Let'sEncrypt plugin bug + mpm-itk

    Hi all


    I have found one big problem with Let'sEncrypt plugin with mpm-itk module.
    Plugin create shared folder under /var/www with rights www-data:www-data. Main problem is that this folder unreadable from client domains cause mpm-itk prevent reading any files that not complain client user id and group id. Any web cal just get 403 Forbidden and in this case certs issuing does not work completely.

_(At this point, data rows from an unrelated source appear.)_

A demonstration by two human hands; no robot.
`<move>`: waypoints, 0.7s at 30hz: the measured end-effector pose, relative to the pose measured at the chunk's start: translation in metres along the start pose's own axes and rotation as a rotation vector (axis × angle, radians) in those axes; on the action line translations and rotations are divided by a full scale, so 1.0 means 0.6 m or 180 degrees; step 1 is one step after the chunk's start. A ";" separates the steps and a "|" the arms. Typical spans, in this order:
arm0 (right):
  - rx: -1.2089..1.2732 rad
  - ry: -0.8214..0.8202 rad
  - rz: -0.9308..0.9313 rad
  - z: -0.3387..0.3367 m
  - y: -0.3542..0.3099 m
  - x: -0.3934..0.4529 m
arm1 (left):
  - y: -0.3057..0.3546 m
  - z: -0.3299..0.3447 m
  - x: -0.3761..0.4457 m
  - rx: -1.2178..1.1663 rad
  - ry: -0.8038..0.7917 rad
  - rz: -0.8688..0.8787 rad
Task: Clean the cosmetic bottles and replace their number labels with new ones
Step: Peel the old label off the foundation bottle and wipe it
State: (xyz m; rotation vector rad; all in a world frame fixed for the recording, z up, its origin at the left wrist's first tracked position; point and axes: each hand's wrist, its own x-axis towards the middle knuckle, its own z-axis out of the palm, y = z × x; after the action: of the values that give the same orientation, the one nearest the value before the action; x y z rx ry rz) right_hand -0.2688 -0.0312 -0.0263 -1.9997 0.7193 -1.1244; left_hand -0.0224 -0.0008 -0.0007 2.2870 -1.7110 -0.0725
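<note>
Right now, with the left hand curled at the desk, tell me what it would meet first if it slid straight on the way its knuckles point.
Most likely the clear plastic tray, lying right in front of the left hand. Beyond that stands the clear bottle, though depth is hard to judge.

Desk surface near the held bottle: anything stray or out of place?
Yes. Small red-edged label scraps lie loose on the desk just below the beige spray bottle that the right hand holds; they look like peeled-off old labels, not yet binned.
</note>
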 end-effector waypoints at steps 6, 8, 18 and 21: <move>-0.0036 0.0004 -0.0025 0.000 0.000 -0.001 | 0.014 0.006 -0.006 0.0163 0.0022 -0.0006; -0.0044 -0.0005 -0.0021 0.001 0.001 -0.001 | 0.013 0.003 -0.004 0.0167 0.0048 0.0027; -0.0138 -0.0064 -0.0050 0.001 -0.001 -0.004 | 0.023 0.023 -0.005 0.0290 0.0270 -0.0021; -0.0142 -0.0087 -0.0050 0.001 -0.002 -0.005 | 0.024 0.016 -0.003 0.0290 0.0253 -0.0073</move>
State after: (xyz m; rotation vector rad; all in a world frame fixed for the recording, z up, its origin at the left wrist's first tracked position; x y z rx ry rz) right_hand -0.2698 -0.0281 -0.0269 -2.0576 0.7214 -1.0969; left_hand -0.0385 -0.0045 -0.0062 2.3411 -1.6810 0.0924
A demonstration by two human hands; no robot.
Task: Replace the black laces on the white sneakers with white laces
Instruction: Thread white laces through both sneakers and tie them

    Possible solution is create .well-known/acme-challenge dirs under each client home folder and direct all domains and subdomains registered at this client account to this folder. I do not now is it possible but sounds like a solution.


    P.S. Sorry for miss of thread category. I think this thread should be under plugins Support

    Edited once, last by LuxSIte: thread category miss ().

    After quick investigation i have found quick solution which work like a charm under Apache/2.4.10 (Debian 8).
    1.Uninstall LetsEncrypt plugin
    2. Modify file: /var/www/imscp/gui/plugins/LetsEncrypt/templates/LetsEncrypt.conf


    Code
    1. Alias /.well-known/acme-challenge {APACHE_WWW_DIR}/LetsEncrypt/.well-known/acme-challenge
    2. <Directory {APACHE_WWW_DIR}/LetsEncrypt>
    3. {AUTHZ_ALLOW_ALL}
    4. <IfModule mpm_itk_module>
    5. AssignUserID www-data www-data
    6. </IfModule>
    7. </Directory>

    3. Install plugin again
    4. {APACHE_WWW_DIR}/LetsEncrypt/.well-known/acme-challenge - each directory in path LetsEncrypt/.well-known/acme-challenge should completely exists and www-data:www-data CHOWNed

    Edited once, last by LuxSIte: corrections ().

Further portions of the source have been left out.